Sergide, Araf olarak isimlendirilen galerinin birinci katında, Canan’ın Araf heykeli ile Şahmeran, Hezeyan, Kuş Kadın, Şeffaf Karakol ve Dışarda Çok Kötülük Var isimli altı işi yer alıyor.
Canan’ın Araf bölümünde yer alan 2017 tarihli Kuş Kadın isimli işi, en dikkat çeken işlerinden biri. Bu iş beyaz büyük bir taşa oyulmuş kuş pençeli, kolları uçacakmış gibi duran çıplak bir kadın figürü ile etrafında siyah renkli farklı büyüklükte baş ve gövdeye karşılık gelen ikişer taş ile gerçekleştirilen 120 adet kuş heykelinden oluşuyor. Sanatçı bu işiyle bize arkeolojik kazılarla bulunmuş etkisi yapan bir parçayı göstererek, kendini bulmak için, kendi bedeninde yaptığı “ kazılara” da gönderme yapan kazı eylemi geçmiş tecrübeleri işaretlerken, Kaf dağı efsanesini hatırlatıyor. Siyah taşla gerçekleştirdiği kuş heykelleriyle, bir türlü Zümrütüanka olamamış kuşları siyah beyaz karşıtlığı ile görünür kılıyor.
Canan’ın Araf bölümünde yer alan ikinci işi 2013 tarihli Hezeyan isimli videosu.
“ Sanal Dünya, “Ruhsal Dünya” ve “ Fiziki Dünya “ başlıklı üç bölümle, bilgisayar, telefon ve televizyon gibi teknolojik bir ortamda, uykusuz geceler boyunca gezinen yalnız bir kadının ruhsal çöküntü halinin deliliğe sürüklenişi görülüyor. Bu videodaki kadını Canan’ın kendisi canlandırıyor. Bir tür kolaj tekniği ile oluşturulan bu videoda kendisini sürekli izleyen ve kontrol eden bir erkeğin varlığına inanan bir kadının yaşadığı paranoya görülür. Facebook mesajları şarkı sözleri ve rastgele görüntüler aracılığı ile kendisine duygusal mesajlar gönderildiği paranoyası gerçeklikten kopmasına neden olur. Kadın sesler duymaya başlar. Kendisinin kıyamet habercisi olduğuna inanarak, örtünmesi gerektiğini düşünür. Bir peştemal ve masa örtüsüne sarınarak namaz kılmak üzere uygun bir pozisyona geçer.
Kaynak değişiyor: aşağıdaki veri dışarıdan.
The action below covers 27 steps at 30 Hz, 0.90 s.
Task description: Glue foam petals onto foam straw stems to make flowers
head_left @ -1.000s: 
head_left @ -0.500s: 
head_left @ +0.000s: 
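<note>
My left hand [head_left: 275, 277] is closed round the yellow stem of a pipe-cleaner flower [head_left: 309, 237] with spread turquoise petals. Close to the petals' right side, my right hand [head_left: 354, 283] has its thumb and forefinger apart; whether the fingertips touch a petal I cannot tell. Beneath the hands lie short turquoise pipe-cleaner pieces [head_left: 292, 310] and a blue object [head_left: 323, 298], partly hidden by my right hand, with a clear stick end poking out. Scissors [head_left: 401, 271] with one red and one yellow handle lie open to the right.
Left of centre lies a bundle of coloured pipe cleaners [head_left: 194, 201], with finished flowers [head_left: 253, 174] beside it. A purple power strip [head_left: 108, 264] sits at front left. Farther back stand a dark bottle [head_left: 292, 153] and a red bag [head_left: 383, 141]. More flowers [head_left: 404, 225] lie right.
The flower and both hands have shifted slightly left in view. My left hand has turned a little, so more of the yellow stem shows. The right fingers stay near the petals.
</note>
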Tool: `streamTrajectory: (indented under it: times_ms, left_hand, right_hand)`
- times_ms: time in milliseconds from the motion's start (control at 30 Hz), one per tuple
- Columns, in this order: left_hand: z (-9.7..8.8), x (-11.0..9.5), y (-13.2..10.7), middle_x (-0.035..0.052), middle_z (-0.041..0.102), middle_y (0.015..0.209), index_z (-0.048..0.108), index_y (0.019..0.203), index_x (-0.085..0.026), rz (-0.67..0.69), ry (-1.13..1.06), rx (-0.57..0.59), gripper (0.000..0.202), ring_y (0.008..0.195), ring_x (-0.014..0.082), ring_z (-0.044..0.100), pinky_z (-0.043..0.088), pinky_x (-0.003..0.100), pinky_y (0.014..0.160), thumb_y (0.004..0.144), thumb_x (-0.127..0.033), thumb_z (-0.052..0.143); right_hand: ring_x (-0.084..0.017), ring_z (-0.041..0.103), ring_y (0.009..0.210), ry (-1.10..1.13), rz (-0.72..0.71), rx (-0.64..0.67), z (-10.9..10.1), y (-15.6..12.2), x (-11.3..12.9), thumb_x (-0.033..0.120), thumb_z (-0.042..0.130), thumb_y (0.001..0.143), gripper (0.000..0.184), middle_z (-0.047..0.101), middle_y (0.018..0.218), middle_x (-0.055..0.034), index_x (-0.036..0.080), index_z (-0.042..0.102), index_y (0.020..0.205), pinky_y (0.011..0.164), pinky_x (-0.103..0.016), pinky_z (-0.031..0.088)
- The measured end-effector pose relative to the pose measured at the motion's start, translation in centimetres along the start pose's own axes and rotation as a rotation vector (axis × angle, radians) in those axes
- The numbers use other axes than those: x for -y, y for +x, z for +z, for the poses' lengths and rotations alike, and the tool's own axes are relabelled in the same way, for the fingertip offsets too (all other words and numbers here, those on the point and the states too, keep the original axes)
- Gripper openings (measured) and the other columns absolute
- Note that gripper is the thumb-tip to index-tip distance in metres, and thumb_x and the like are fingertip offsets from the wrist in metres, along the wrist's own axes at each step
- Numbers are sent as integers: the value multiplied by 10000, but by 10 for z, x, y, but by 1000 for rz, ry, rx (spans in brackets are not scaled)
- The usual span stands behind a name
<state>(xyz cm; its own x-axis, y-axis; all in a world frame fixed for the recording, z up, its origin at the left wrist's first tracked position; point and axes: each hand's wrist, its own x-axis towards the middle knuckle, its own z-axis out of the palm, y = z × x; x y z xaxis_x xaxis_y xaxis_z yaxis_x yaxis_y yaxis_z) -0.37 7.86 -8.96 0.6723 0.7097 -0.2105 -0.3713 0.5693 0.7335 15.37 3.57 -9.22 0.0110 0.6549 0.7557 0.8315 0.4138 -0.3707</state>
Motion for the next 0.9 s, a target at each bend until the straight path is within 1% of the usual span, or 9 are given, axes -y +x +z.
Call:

Kadının Araftaki yolculuğunun sonucu olan delilik durumu, Canan’ın Dışarda Çok Kötülük var isimli işinde ifadesini bulur. Sanatçı beyaz bir etajer ve beyaz yorganlı gri bir karyoladan ibaret tek kişilik beyaz hastane odasını yorgandan yastığa, duvardan duvara kırmızı, siyah tükenmez kalemle yazılmış savuklamalarla doldurur. Bu oda, insanın kendisi olmasını engelleyen onlarca durumun insanı götürebileceği noktayı görünür kılarken, sayısız insanın, özellikle ve öncelikle ezilen horlanan, aşağılan, şiddete maruz kalan kadınların portresine dönüşür.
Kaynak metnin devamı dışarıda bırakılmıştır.